▸ WORK INSTRUCTION:
When the line with "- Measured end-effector" appears below, start repeating lines exactly, and keep going through the line with "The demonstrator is"; add nothing outside that span.
── AVAILABLE DATA
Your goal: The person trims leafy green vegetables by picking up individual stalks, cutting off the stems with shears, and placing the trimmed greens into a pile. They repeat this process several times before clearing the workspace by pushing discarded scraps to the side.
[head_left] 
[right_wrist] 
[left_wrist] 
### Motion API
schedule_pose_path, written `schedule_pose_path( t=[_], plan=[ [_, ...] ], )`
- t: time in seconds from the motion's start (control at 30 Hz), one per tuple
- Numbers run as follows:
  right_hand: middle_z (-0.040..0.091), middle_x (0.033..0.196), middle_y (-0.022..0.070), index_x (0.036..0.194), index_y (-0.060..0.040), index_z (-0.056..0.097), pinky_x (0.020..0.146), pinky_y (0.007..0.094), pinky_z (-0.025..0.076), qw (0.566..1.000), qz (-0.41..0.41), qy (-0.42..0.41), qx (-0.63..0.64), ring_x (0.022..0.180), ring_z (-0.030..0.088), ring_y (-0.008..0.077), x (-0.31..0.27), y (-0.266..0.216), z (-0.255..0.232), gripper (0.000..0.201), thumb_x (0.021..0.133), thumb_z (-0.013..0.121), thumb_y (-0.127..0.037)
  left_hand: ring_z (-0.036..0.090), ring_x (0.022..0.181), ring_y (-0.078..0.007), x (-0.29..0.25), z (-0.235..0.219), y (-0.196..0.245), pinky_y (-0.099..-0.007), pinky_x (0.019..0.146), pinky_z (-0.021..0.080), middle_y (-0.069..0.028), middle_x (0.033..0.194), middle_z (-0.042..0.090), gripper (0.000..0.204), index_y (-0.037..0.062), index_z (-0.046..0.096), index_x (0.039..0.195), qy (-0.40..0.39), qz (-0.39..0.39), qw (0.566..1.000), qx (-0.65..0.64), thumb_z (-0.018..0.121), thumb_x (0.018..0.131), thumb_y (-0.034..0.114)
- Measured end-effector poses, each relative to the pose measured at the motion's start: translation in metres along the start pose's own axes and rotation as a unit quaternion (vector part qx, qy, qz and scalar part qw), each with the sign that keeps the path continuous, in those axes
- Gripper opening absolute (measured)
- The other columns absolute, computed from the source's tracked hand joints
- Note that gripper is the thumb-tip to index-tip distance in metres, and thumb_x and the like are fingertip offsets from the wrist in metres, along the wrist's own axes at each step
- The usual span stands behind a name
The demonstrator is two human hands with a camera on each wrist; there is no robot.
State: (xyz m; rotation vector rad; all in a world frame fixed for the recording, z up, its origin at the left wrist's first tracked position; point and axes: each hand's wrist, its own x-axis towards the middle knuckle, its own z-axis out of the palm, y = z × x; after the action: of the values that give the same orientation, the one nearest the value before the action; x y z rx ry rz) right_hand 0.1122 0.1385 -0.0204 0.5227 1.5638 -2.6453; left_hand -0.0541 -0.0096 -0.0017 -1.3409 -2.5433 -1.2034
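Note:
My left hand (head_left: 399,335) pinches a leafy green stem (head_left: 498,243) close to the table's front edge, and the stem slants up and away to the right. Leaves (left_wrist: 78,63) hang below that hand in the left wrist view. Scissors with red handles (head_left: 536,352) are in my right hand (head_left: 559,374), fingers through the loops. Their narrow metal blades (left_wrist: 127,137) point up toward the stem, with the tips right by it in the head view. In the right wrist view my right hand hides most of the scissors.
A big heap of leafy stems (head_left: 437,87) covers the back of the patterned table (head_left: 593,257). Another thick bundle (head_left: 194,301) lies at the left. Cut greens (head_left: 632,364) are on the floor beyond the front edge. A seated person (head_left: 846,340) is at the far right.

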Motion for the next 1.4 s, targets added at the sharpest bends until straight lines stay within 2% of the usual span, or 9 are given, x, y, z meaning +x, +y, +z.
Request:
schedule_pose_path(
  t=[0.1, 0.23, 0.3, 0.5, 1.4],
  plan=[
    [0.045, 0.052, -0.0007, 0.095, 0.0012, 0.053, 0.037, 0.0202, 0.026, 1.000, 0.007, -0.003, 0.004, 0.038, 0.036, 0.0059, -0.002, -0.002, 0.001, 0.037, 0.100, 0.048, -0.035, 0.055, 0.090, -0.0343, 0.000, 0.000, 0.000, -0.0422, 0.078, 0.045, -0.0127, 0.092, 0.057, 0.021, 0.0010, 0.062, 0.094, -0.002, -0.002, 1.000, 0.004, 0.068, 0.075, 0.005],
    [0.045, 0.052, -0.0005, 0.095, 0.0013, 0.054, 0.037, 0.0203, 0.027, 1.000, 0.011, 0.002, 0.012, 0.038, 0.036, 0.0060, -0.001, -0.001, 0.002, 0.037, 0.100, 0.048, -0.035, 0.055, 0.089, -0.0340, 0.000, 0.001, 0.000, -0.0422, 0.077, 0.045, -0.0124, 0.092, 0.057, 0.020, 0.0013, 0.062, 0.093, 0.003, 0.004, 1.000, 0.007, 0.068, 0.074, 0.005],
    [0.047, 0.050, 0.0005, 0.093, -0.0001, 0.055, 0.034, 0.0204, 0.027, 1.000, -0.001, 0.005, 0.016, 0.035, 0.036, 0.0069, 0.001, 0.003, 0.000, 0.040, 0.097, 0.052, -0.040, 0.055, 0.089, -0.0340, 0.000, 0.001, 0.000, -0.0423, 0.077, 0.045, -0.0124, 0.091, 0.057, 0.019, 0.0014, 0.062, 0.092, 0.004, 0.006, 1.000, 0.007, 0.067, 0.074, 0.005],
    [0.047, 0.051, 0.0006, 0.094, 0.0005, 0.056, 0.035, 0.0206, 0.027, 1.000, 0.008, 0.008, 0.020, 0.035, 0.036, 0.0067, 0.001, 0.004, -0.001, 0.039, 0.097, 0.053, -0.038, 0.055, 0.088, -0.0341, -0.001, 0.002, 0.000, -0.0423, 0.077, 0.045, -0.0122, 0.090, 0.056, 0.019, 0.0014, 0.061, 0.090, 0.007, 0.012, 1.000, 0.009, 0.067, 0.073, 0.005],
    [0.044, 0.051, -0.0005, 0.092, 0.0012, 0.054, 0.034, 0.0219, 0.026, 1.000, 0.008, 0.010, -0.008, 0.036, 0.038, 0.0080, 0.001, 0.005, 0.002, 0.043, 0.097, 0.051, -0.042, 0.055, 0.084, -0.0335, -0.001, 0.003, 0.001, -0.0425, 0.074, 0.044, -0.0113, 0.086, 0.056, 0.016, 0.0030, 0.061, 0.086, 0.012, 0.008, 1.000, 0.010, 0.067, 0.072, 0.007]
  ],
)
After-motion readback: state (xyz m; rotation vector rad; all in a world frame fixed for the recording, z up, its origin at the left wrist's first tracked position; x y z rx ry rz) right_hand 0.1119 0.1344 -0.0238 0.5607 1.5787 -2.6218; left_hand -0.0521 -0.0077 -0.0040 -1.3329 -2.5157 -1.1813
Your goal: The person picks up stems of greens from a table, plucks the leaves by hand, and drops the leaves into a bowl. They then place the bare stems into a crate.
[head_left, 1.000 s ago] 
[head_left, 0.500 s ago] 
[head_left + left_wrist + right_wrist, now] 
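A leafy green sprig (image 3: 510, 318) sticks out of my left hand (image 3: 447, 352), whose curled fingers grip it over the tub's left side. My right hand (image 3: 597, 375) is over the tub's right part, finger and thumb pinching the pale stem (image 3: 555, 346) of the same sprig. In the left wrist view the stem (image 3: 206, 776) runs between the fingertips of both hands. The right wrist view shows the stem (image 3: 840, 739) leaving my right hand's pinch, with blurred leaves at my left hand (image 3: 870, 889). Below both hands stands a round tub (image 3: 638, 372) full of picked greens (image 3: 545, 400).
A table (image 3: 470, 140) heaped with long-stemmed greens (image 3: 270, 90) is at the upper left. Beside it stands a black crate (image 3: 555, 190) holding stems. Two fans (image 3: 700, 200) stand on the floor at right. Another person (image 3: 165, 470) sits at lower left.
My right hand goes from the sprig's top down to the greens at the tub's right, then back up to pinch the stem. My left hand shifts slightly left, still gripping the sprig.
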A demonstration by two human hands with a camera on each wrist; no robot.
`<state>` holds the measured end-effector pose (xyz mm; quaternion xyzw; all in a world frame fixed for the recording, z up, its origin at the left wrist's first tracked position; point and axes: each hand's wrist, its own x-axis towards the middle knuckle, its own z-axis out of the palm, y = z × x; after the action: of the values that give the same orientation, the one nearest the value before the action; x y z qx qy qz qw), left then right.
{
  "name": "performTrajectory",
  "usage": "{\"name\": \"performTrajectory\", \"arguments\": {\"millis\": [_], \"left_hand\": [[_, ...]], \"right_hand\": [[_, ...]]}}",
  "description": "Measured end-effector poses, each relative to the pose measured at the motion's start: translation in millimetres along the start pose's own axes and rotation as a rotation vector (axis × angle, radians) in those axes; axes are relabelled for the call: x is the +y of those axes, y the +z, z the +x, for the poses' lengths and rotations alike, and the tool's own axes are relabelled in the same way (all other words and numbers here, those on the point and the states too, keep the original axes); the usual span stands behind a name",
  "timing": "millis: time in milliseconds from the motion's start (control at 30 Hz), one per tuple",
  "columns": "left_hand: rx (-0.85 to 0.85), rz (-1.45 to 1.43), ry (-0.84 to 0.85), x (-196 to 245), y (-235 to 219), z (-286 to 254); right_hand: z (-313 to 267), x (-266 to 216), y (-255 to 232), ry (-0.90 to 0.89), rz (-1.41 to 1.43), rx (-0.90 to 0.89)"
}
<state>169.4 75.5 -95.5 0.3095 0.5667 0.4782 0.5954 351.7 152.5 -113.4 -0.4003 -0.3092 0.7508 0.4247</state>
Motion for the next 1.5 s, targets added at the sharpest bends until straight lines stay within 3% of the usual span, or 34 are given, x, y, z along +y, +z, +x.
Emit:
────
▸ ANSWER TO THIS EXERCISE:
- Measured end-effector poses, each relative to the pose measured at the motion's start: translation in metres along the start pose's own axes and rotation as a unit quaternion (vector part qx, qy, qz and scalar part qw), each with the sign that keeps the path continuous, in those axes
- Gripper opening absolute (measured)
- The other columns absolute, computed from the source's tracked hand joints
- Note that gripper is the thumb-tip to index-tip distance in metres, and thumb_x and the like are fingertip offsets from the wrist in metres, along the wrist's own axes at each step
- The usual span stands behind a name
The demonstrator is two human hands with a camera on each wrist; there is no robot.

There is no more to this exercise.